Given that in the anoncreds-2023 cryptosuite the cred_def_id is the verificationMethod value of the relevant proof, I would probably be more inclined to resolve the cred_def_id to a verificationMethod than a service, and include the multibase value of the public cred-def portion in the did document itself:

  "verificationMethod": [{
    "id": "did:web:my.did#123",   <--cred_def_id aka verificationMethod
    "type": "Multikey",
    "controller": "did:web:my.did",
    "publicKeyMultibase": "..."  <--cred_def_pub_multibase_encoded
  }]

I would let go of resolving schema id's since it brings no added value and the anoncreds-rs library is fully functional without this.

The spec reads: The holder MAY want to retrieve the Schema and verify the consistency between the list of attributes in the Schema and in the Public Credential.

At no point in the spec resolving the schema is required/meaningful. Having the schema as an object seems more like an indy-sdk artifact than a purposeful component.

While this would require the issuer to add a verification method for every credential schema they want to issue, it makes the verification part more straightforward.

@TimoGlastra are you working on an implementation or you are just brainstorming ideas? Any input on the above?

TimoGlastra commented 2 months ago

I like adding the cred def to the did document. It seems like the perfect place for it!

I'm currently working on an implementation for paradym.id and the Paradym Wallet, we'll be going live with a first version next week already. But happy to adjust things where needed.
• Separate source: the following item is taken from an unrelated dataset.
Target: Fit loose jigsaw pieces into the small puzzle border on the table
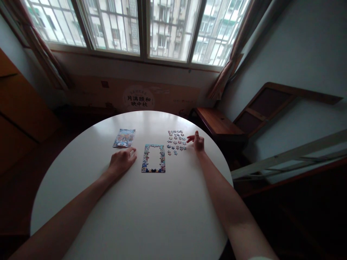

We currently support AnonCreds with did:cheqd and now adding did:web to it.

One issue with adding cred def to did doc is that resolving a did doc can become more expensive if really large

PatStLouis commented 2 months ago

I agree it would make the did document larger.

My approach is based on the vc-api model, where you would have issuer instances pre-configured to issue 2-3 different credentials, so it would limit the amount of cred def available in the did doc. This would also favor caching did documents since it would be fairly static.

I did some experiments over the weekend with compression and encoding, I was thinking something similar to the BitstringStatusList where you compress+encode the data. I'm testing zlib/gzip/brotli + b58/b64 encoding to compress/encode the primaryValue of the cred def to a smaller size. The rest could live at the verification method level (change the issuerId to the controller value, keep the type). I'm not sure what to do with the tag. I'm thinking the schemaId could go in a credentialSchema.id field in the vc and would resolve in an external VDR (can use did web or even just https for the ID), I was also thinking using the schema name as an additional credential.type or credentialSubject.type.

I have a python fastapi implementation called fast-anoncreds I'm working on. It's an API exposing each flow of the spec. Maybe we can try to do some interop tests around this eventually? With @genaris implementation we could cover issuer/holder/verifier. I'm focusing on a w3c first approach and leveraging anoncreds as a data integrity securing mechanism.